- _Recorded data_:
# # #

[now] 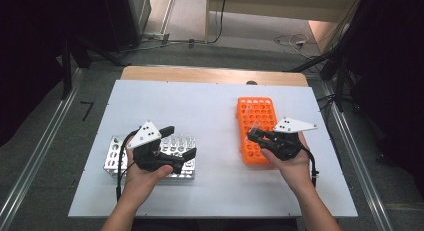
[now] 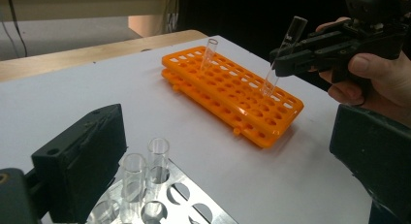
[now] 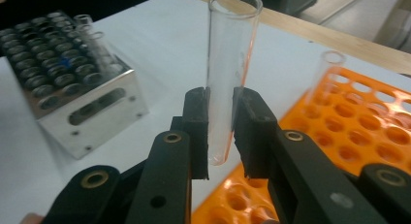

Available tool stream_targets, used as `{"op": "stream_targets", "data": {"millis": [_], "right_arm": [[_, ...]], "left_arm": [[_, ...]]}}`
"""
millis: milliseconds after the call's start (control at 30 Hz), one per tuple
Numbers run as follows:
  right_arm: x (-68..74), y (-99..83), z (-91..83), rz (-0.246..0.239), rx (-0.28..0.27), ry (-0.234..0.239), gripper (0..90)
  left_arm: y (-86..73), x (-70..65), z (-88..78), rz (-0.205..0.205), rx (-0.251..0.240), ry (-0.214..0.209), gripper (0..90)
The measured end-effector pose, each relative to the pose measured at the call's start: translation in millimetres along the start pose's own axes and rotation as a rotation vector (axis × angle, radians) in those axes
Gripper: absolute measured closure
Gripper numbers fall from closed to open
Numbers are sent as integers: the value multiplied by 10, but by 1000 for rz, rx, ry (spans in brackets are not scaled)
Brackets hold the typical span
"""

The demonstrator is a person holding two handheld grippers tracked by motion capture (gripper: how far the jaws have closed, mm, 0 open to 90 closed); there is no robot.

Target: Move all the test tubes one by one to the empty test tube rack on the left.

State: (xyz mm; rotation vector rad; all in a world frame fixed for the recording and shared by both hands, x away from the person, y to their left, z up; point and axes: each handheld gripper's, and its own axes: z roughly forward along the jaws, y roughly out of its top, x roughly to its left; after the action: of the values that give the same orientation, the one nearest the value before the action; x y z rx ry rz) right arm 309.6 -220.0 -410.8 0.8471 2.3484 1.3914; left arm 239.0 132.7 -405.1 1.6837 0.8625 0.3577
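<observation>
My right gripper (image 3: 220, 132) is shut on a clear empty test tube (image 3: 230, 78), held upright by its lower part. In the left gripper view that tube (image 2: 281, 59) leans over the near end of the orange rack (image 2: 232, 93), its tip close to the holes. Another clear tube (image 2: 209, 52) stands in the rack's far end. My left gripper (image 1: 179, 141) is open over the metal rack (image 1: 115, 156) with nothing between its jaws. Several clear tubes (image 2: 145, 170) stand in that rack just below it.
Both racks sit on a white board (image 1: 215, 191) laid on a wooden table. The orange rack (image 1: 256, 126) lies at the right, the metal one at the left. Cables and dark stands surround the table on the floor.
</observation>
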Motion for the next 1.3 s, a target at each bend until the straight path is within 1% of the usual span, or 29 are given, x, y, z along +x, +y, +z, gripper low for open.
{"op": "stream_targets", "data": {"millis": [233, 333, 500, 600, 733, 967, 1100, 1300], "right_arm": [[217, 34, 70, -46, 15, 58, 740], [298, 38, 100, -56, 23, 82, 740], [437, 52, 153, -86, 35, 116, 740], [515, 56, 182, -99, 43, 138, 740], [621, 60, 223, -118, 55, 167, 740], [774, 64, 277, -147, 65, 208, 740], [843, 64, 299, -160, 71, 226, 740], [918, 67, 318, -170, 76, 249, 740]], "left_arm": [[-2, -96, 65, 11, 8, -36, 19], [0, -133, 83, 17, 5, -54, 34], [-1, -196, 113, 32, 1, -110, 141], [-2, -232, 129, 40, -8, -130, 209], [-7, -281, 153, 48, -10, -147, 301], [-18, -350, 200, 56, -17, -178, 430], [-29, -385, 224, 70, -11, -187, 498], [-39, -424, 251, 85, -6, -203, 573]]}}
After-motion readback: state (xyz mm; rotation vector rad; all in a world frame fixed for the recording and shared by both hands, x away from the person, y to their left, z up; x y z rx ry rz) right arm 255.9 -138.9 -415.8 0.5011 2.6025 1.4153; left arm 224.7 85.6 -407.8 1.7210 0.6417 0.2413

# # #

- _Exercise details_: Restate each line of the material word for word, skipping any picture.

- _Exercise solution_:
[now] 
[now] 
[now] 

Available tool stream_targets, used as `{"op": "stream_targets", "data": {"millis": [_], "right_arm": [[_, ...]], "left_arm": [[_, ...]]}}`
"""
millis: milliseconds after the call's start (control at 30 Hz), one per tuple
Numbers run as follows:
  right_arm: x (-68..74), y (-99..83), z (-91..83), rz (-0.246..0.239), rx (-0.28..0.27), ry (-0.234..0.239), gripper (0..90)
  left_arm: y (-86..73), x (-70..65), z (-88..78), rz (-0.205..0.205), rx (-0.251..0.240), ry (-0.214..0.209), gripper (0..90)
The measured end-effector pose, each relative to the pose measured at the call's start: translation in millimetres along the start pose's own axes and rotation as a rotation vector (axis × angle, radians) in those axes
Gripper: absolute measured closure
Gripper numbers fall from closed to open
Numbers are sent as integers: the value multiplied by 10, but by 1000 for rz, rx, ry (spans in brackets are not scaled)
Brackets hold the typical span
"""

The demonstrator is a person holding two handheld grippers tracked by motion capture (gripper: how far the jaws have closed, mm, 0 open to 90 closed); there is no robot.

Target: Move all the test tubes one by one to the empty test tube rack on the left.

State: (xyz mm; rotation vector rad; all in a world frame fixed for the recording and shared by both hands, x away from the person, y to their left, z up; point and axes: each handheld gripper's, and its own axes: z roughly forward along the jaws, y roughly out of its top, x roughly to its left; after the action: of the values that give the same orientation, the one nearest the value before the action; x y z rx ry rz) right arm 309.6 -220.0 -410.8 0.8471 2.3484 1.3914; left arm 239.0 132.7 -405.1 1.6837 0.8625 0.3577
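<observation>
My right gripper (image 3: 220, 132) is shut on a clear empty test tube (image 3: 230, 78), held upright by its lower part. In the left gripper view that tube (image 2: 281, 59) leans over the near end of the orange rack (image 2: 232, 93), its tip close to the holes. Another clear tube (image 2: 209, 52) stands in the rack's far end. My left gripper (image 1: 179, 141) is open over the metal rack (image 1: 115, 156) with nothing between its jaws. Several clear tubes (image 2: 145, 170) stand in that rack just below it.
Both racks sit on a white board (image 1: 215, 191) laid on a wooden table. The orange rack (image 1: 256, 126) lies at the right, the metal one at the left. Cables and dark stands surround the table on the floor.
</observation>
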Motion for the next 1.3 s, a target at each bend until the straight path is within 1% of the usual span, or 29 are given, x, y, z along +x, +y, +z, gripper low for open.
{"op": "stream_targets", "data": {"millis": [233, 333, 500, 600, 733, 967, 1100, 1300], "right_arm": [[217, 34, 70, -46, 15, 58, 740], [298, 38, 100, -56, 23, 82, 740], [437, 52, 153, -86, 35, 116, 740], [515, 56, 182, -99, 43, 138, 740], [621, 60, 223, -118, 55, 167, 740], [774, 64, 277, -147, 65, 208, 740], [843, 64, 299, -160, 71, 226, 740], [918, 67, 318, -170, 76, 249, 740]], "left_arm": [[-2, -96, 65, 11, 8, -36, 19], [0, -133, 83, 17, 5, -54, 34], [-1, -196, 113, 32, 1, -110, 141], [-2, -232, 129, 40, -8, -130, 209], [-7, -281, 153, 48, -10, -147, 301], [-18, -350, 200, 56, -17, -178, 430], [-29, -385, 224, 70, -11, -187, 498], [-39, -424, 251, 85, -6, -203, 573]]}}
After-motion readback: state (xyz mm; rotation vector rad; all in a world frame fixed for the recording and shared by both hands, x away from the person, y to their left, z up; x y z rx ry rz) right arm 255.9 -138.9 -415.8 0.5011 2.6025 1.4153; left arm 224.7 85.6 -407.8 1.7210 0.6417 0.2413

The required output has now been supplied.